Zugleich wehrte sich Söder gegen den Vorwurf, der Freistaat sei nicht ausreichend auf die zweite Corona-Welle vorbereitet gewesen. Man brauche nun auch keine „Schulddebatte“, sagte er. Vielmehr gehe es darum, gemeinsam die Pandemie zu bekämpfen, um nicht einen flächendeckenden Lockdown wie in anderen europäischen Ländern verhängen zu müssen. In Deutschland gebe es eigentlich „kein logistisches Problem“ bei der Pandemiebekämpfung, vielmehr sei es ein „politisch-mentales“. Die Pandemie und ihre Auswirkungen würden von vielen zunehmend kleingeredet.

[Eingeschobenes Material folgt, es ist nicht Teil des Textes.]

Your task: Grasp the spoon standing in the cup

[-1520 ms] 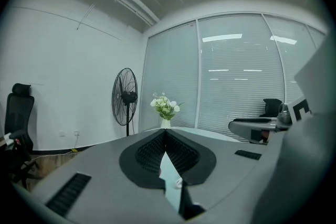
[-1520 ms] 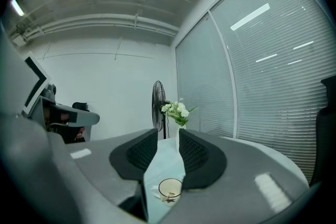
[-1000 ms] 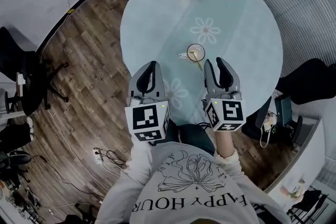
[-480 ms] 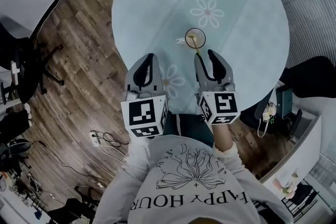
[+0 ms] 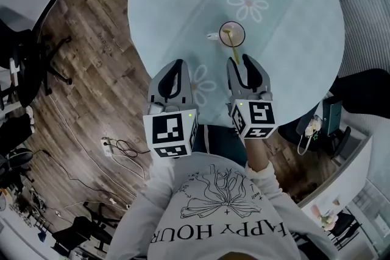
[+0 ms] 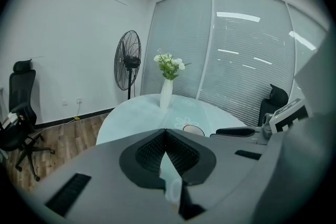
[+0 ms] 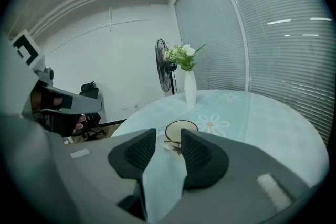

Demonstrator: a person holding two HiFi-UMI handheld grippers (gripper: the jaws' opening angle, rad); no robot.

Man müsse „die Vernünftigen mitnehmen und den Unvernünftigen eine Leitplanke“ geben, so Söder.

Bayern insgesamt liegt inzwischen ebenfalls über dem bundesweit vereinbarten Warnwert von 50. Söder will heute im Landtag eine Regierungserklärung zu seiner Strategie im Kampf gegen das Virus abgeben. Er fährt einen vorsichtigen und eher reglementierenden Kurs, wird dafür aber zunehmend auch kritisiert. Andererseits weiß er sich mit einer Mehrheit der Bürger einig, die laut bundesweiten Umfragen die Maßnahmen im Großen und Ganzen richtig finden.

Angemessene Warnungen oder Drohkulisse?

Der stellvertretende Unionsfraktionsvorsitzende Carsten Linnemann (CDU) wandte sich dagegen, durch „immer größere Drohkulissen“ und immer mehr „Daumenschrauben“ im Kampf gegen die Pandemie „ein ganzes Land für die Verfehlungen einiger weniger in Geiselhaft zu nehmen“, wie er in der „Frankfurter Allgemeinen Zeitung“ sagte. „Wir hören zu oft die allerschärfsten Mahnungen von der politischen Spitze, aber zu wenig Differenzierung.“ 95 Prozent der Bürger hielten sich an die Regeln. Gehindert werden müssten diejenigen, „die immer noch mit mehreren hundert Familienmitgliedern Hochzeiten feiern“. Allerdings ist die Ausbreitung des Virus vielerorts gerade nicht mehr auf einzelne Ereignisse zurückzuverfolgen – wie etwa in Berlin.

Über die angemessene Tonlage in der Diskussion ist sich selbst die Ärzteschaft nicht einig. Wie der Präsident der Bundesärztekammer, Klaus Reinhardt, warnte auch der Vizechef der Kassenärztlichen Bundesvereinigung (KBV), Stephan Hofmeister, vor Angstmache: „Wir glauben, dass etwas mehr Ruhe und Sachlichkeit und etwas weniger Bedrohlichkeit vielleicht helfen könnten, die nächsten eineinhalb Jahre auch noch zu überstehen“, sagte er der dpa. Dagegen hält die Chefin der Ärztegewerkschaft Marburger Bund, Susanne Johna, die Warnung von Kanzlerin Angela Merkel vor einem Kontrollverlust durchaus für berechtigt. „Es ist richtig, ein klares Lagebild zu zeichnen und auf Konsequenzen hinzuweisen, sollte sich der aktuelle Trend fortsetzen“, sagte sie der „Passauer Neuen Presse“.